Today has been an interesting day as I try to take “Her Hospital Story” and make it into a full length book. I came to a section where it kind of stumped me as to how I really should write it.
I have so many things that I feel are so important to make sure they are included in this story to get it right. Probably the most important is the emotional aspect. I want the reader to be able to feel how I felt during this time. And to do this requires that I tap into those emotions from that time period.
Let me just say that is not an easy task. Unless you’ve lost a child, it is really hard to try to understand what a parent has gone through. One of the things I want this book to be able to do is help those individuals out that who have never experienced this to have kind of an understanding, at least from one parents perspective, that is was like to the best of my ability.
I know before I lost Mari I had no earthly clue. I couldn’t even imagine it. And then when it did happen, there are no words to describe the kind of pain and heartache you feel.

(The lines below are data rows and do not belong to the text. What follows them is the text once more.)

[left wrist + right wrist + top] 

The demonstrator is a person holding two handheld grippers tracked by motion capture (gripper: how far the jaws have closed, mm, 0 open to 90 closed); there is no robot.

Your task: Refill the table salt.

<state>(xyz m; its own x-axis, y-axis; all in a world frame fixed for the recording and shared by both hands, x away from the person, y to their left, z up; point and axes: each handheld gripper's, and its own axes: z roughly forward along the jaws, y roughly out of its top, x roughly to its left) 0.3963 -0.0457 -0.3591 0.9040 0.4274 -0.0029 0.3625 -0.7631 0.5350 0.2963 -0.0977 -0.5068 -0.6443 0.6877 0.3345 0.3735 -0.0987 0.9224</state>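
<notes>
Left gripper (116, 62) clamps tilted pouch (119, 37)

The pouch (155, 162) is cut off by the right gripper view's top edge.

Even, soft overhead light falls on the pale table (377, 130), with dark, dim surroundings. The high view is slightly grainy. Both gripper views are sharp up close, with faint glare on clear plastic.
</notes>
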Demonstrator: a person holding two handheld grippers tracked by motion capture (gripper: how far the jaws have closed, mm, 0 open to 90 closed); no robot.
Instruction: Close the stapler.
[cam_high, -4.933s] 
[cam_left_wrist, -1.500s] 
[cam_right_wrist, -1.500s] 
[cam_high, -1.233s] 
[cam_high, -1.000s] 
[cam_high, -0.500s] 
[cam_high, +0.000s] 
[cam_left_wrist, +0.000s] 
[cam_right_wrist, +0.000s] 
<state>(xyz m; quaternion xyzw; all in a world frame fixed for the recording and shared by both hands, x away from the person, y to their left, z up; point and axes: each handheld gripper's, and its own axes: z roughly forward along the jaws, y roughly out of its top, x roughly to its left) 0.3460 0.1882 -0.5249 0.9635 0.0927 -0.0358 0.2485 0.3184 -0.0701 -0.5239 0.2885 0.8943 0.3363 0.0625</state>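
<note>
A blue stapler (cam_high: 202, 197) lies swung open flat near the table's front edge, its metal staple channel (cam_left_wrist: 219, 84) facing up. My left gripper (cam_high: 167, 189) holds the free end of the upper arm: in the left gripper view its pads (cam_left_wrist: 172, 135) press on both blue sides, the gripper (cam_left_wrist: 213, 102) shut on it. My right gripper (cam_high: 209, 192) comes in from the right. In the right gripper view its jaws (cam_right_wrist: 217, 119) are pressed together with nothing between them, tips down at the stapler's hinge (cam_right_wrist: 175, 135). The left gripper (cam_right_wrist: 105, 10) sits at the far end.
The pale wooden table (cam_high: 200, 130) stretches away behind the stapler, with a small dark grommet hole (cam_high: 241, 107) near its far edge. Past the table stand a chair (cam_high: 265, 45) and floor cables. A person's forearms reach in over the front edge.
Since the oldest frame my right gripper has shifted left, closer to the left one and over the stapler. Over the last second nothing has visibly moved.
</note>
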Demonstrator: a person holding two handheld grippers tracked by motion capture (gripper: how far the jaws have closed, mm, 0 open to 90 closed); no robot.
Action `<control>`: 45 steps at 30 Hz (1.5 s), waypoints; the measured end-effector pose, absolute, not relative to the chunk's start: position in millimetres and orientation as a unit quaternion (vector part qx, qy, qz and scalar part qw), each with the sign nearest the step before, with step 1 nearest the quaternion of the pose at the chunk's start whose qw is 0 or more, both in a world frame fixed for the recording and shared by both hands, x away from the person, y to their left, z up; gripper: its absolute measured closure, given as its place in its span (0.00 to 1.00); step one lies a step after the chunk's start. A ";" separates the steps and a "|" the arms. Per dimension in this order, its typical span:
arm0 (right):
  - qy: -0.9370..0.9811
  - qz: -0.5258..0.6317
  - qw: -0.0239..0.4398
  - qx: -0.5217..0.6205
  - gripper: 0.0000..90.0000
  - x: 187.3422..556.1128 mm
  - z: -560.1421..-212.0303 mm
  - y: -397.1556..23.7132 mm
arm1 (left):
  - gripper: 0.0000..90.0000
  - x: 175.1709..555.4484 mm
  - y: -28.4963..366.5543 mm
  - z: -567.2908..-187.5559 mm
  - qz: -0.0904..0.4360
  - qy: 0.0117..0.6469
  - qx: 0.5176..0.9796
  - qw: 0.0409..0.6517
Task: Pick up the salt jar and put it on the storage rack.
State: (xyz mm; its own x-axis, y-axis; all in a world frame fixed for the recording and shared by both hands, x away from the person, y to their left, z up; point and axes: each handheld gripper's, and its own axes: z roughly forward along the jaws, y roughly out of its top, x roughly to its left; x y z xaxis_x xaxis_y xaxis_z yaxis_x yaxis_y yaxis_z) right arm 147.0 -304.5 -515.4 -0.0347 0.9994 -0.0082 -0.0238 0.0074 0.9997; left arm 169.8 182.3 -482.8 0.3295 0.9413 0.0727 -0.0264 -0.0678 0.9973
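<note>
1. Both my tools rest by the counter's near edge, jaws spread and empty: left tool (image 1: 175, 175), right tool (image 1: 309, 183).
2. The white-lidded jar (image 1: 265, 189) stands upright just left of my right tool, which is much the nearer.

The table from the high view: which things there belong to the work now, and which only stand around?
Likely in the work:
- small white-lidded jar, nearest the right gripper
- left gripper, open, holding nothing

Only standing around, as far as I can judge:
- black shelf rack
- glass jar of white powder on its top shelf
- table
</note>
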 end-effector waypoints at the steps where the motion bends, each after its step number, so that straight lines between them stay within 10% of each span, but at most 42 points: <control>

Yet, I am going to try to show it through this book somehow.
Just from the comments I have received, private emails and talking to people in person that Mari’s hospital story has already made an impact on so many people’s lives. All I can hope for is that by writing this book I will be able to touch an even bigger audience that I might not have other wise.
My hope is that when anyone reads this story, that while it is tragic and unexpected, they will still be able to feel the hope and love that God has given me and that through it all He was my strength as I went through that terrible time. I feel blessed to have had Mari as my daughter and will always love her.